Clinical research and justice in global health
Linking international clinical research to justice in global health
In 1990, the Commission on Health Research for Development identified international health research partnerships as key to advancing health in low and middle-income countries (LMICs) and promoting global health equity. WHO reports and global ministerial summits have subsequently reiterated this idea. Yet the basis for this mandate and how it should be achieved has been left ill defined.
Theories of justice from political philosophy establish obligations for parties from high-income countries owed to parties from low and middle-income countries. This research has developed a new framework that is largely based on Jennifer Ruger’s health capability paradigm (the paradigm itself derived from the work of AmartyaSen and Martha Nussbaum) to strengthen the link between international clinical research and justice in global health. The ‘research for health justice’ framework provides direction on four features of international clinical research: selection of a research target, provision of ancillary care, research capacity strengthening, and the provision of post-trial benefits. It identifies the obligations of justice owed by external research actors from high-income countries (e.g., national governments, funders, sponsors, and researchers) to trial participants and host communities.
To establish whether and how funders, sponsors, and investigators meet their obligations under the ‘research for health justice’ framework, case study research was undertaken on an ongoing international clinical trial that was designed to promote health equity—the Shoklo Malaria Research Unit’s ongoing vivax malaria treatment (VHX) trial. Data were collected utilizing a mix of qualitative research methods, including in-depth interviews with VHX trial investigators, trial participants, community advisory board members, and funder representative from Wellcome Trust; direct observation over a five-week period at trial sites; and collecting trial-related documents. Data were analysed according to the principles of thematic analysis and showed that the ‘research for health justice’ framework’s requirements were largely upheld by the Wellcome Trust (funder), Oxford University (sponsor), and investigators on the VHX trial. This case study research shows that the ethical requirements identified by the ‘research for health justice’ framework can be achieved in practice.

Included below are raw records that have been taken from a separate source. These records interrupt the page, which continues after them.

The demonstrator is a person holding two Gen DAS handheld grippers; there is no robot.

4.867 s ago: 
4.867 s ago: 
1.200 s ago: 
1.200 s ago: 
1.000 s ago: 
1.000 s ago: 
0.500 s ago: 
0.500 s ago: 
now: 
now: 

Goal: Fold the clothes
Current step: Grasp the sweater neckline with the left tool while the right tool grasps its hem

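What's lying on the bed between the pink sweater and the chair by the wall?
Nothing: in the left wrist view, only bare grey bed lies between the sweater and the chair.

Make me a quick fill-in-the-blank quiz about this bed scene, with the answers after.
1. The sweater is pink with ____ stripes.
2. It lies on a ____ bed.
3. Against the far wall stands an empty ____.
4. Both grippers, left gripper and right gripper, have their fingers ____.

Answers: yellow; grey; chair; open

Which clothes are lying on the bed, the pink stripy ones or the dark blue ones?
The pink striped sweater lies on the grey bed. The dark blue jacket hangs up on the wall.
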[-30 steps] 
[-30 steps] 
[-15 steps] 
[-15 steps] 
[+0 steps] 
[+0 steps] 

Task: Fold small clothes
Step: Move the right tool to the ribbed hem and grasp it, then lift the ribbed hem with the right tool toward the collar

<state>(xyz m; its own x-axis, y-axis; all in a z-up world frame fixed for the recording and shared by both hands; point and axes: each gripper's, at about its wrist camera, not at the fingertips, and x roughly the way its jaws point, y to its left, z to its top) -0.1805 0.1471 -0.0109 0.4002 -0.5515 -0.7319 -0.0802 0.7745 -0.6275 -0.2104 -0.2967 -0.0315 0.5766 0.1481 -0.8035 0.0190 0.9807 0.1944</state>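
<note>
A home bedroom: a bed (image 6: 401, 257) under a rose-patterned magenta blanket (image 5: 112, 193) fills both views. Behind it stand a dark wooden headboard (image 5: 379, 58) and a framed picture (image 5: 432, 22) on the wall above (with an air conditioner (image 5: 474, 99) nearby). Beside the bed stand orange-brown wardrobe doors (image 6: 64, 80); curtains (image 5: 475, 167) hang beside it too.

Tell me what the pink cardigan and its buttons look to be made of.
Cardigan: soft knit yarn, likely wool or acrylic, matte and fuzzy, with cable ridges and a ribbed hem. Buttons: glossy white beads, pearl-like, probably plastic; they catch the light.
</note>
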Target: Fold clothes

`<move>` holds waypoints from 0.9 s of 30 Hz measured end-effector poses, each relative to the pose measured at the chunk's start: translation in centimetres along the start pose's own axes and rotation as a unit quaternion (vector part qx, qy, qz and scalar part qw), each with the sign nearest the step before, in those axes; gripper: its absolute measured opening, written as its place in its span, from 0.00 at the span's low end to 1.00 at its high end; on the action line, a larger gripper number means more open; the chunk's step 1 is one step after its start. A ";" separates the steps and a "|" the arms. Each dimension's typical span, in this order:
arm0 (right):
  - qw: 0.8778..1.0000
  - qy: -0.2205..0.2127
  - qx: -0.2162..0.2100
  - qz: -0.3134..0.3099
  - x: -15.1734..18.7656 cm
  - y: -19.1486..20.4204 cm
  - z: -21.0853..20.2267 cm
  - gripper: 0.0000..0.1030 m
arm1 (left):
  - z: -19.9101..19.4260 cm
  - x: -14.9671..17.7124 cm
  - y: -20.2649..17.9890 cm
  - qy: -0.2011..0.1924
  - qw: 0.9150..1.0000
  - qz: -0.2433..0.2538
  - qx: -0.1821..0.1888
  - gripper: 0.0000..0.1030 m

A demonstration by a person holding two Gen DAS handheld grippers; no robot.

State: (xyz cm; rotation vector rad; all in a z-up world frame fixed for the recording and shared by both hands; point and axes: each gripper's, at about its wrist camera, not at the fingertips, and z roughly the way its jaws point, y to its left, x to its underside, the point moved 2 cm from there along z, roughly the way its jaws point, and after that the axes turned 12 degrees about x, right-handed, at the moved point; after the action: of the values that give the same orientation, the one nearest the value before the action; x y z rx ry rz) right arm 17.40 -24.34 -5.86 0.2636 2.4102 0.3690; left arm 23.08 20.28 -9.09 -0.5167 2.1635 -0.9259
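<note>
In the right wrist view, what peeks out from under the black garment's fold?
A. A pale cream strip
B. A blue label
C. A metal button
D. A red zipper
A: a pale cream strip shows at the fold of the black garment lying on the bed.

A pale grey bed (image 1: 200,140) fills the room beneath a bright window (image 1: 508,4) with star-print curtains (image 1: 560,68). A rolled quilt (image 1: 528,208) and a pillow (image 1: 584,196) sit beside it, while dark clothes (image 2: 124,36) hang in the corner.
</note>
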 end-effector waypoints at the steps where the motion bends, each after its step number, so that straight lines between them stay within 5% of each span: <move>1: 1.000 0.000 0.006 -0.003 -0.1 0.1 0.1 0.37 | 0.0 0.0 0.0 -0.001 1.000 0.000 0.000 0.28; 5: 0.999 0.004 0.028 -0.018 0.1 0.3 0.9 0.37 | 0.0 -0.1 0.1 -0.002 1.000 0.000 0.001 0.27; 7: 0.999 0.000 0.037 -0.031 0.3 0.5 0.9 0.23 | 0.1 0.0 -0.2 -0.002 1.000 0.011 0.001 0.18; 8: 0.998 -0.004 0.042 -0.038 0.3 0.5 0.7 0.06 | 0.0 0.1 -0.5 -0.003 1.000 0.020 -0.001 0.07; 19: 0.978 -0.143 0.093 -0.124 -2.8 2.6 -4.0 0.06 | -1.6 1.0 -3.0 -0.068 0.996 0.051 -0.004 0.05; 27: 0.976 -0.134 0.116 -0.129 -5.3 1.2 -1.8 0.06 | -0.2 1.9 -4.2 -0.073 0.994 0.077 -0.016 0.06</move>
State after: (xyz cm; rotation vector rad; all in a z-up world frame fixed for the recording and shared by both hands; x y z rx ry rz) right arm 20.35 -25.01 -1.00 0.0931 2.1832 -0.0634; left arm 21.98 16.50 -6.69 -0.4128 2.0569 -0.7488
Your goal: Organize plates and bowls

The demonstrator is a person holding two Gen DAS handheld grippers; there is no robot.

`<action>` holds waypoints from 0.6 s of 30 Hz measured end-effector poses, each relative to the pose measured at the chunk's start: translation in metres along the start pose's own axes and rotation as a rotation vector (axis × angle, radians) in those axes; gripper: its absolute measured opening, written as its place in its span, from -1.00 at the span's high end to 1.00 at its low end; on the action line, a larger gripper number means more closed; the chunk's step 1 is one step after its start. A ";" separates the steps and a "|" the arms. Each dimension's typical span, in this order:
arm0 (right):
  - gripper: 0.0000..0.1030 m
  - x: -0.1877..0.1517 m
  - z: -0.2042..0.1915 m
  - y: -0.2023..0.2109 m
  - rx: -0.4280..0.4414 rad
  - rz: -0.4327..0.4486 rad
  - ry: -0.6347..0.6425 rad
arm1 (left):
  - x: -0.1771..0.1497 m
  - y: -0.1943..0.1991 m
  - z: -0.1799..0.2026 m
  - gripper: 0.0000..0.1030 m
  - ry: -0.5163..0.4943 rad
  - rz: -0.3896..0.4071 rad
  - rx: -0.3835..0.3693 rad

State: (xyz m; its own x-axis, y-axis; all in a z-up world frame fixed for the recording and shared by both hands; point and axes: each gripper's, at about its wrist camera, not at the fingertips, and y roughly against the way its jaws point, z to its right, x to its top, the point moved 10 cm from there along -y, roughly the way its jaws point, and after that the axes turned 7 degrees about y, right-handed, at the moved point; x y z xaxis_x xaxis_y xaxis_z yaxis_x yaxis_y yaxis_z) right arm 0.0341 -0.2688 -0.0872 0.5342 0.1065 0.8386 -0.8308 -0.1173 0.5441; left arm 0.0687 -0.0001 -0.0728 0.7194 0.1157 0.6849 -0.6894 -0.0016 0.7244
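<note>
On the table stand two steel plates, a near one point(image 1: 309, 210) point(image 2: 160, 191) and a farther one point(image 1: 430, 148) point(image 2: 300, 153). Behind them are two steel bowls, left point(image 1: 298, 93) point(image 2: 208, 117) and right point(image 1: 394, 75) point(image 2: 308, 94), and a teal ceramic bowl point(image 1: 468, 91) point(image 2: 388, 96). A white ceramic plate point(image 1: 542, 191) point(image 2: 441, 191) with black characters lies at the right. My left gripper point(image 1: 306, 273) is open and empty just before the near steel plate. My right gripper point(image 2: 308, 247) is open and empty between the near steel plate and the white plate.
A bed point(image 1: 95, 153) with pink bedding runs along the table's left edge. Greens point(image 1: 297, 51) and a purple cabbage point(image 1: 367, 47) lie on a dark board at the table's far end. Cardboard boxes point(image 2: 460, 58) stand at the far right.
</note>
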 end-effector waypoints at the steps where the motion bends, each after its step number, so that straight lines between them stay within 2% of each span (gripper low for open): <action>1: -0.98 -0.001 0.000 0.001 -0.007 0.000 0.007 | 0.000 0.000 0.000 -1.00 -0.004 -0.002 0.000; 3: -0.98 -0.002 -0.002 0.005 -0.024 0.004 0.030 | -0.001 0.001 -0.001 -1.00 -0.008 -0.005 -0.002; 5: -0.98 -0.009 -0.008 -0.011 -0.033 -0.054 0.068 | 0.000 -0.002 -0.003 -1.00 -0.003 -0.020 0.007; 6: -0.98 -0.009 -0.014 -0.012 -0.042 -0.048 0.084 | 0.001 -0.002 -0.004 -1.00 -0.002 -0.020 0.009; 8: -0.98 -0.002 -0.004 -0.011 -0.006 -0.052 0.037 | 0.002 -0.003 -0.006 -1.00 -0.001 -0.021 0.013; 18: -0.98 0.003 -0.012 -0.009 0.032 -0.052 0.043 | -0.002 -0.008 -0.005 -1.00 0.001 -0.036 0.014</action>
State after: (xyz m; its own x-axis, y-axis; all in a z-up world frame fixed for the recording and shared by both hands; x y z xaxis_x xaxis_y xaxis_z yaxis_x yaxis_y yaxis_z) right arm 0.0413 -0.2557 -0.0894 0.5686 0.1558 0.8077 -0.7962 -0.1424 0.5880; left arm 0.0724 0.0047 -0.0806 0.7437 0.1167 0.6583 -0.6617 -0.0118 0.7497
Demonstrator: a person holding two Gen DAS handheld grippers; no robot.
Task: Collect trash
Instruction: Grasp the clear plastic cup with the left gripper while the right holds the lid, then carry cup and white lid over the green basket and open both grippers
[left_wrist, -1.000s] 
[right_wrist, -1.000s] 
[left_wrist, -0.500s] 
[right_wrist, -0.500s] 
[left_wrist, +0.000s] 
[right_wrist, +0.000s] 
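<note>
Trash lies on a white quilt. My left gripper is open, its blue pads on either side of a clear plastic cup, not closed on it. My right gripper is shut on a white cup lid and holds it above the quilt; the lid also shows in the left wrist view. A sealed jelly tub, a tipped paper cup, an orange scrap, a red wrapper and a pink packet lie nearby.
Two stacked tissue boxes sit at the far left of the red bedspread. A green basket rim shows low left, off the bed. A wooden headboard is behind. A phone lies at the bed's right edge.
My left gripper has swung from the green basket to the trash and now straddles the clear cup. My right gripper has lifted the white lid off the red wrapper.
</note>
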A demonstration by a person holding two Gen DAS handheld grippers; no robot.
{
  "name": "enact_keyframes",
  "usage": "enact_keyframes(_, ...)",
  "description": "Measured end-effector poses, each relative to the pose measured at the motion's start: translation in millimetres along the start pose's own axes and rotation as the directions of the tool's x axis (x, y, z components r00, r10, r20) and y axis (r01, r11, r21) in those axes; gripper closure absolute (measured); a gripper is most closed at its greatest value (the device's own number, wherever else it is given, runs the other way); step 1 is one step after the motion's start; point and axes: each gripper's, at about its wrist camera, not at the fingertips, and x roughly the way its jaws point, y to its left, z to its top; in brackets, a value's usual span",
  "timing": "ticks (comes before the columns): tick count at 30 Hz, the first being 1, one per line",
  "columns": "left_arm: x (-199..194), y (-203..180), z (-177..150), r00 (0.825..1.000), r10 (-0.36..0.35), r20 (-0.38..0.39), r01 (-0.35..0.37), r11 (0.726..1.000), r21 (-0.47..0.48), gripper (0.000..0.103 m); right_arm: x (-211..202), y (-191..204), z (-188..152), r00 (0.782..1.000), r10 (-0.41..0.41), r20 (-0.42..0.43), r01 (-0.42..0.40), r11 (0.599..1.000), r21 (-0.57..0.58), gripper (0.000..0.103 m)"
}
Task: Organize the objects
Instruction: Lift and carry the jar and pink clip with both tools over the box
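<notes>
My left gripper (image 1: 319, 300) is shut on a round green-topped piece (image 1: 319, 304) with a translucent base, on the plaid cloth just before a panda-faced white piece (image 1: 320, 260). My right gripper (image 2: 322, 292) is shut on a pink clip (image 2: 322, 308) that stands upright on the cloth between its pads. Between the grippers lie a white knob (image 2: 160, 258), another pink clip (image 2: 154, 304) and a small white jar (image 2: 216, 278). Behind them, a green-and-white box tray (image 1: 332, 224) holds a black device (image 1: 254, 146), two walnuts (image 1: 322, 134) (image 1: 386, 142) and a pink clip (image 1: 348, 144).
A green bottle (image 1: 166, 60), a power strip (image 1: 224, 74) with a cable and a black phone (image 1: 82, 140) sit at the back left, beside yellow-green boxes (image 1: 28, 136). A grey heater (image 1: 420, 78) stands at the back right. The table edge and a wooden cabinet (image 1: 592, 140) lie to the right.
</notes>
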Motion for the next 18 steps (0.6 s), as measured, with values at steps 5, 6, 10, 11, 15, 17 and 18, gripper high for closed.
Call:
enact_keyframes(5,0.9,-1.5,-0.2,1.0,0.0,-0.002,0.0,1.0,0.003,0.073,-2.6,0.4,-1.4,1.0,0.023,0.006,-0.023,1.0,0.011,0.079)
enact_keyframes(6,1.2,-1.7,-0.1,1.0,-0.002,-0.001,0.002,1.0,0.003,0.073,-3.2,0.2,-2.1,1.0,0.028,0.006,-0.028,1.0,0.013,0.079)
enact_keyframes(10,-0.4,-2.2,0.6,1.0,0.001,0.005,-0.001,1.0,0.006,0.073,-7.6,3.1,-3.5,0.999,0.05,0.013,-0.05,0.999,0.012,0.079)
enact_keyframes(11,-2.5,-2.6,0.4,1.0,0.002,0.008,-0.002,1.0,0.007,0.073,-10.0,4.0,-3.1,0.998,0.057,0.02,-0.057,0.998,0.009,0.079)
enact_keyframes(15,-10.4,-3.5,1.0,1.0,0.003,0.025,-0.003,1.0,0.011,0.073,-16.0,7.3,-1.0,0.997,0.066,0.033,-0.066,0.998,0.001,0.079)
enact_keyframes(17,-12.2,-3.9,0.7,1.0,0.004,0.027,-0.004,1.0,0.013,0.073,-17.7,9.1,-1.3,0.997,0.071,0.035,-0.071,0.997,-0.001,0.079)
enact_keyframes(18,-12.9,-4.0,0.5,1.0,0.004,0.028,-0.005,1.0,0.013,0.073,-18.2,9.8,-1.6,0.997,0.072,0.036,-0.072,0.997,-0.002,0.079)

Bridget Pratt, Deborah Zion, Bebe Loff. Evaluating the Capacity of Theories of Justice to Serve as a Justice Framework for International Clinical Research. American Journal of Bioethics 2012; 12:30-41.
Bridget Pratt, Deborah Zion, Khin Maung Lwin, Phaik Yeong Cheah, Francois Nosten, Bebe Loff. Closing the translation gap for justice requirements in international research. Journal of Medical Ethics 2012; 38(9):552-558.
Bridget Pratt, Bebe Loff. Health research systems: Promoting health equity or economic competitiveness? Bulletin of the World Health Organization 2012; 90(1):55-62.
Bridget Pratt, Bebe Loff. US policy should not shape collaborations. Nature 2012; 486:191. (Letter)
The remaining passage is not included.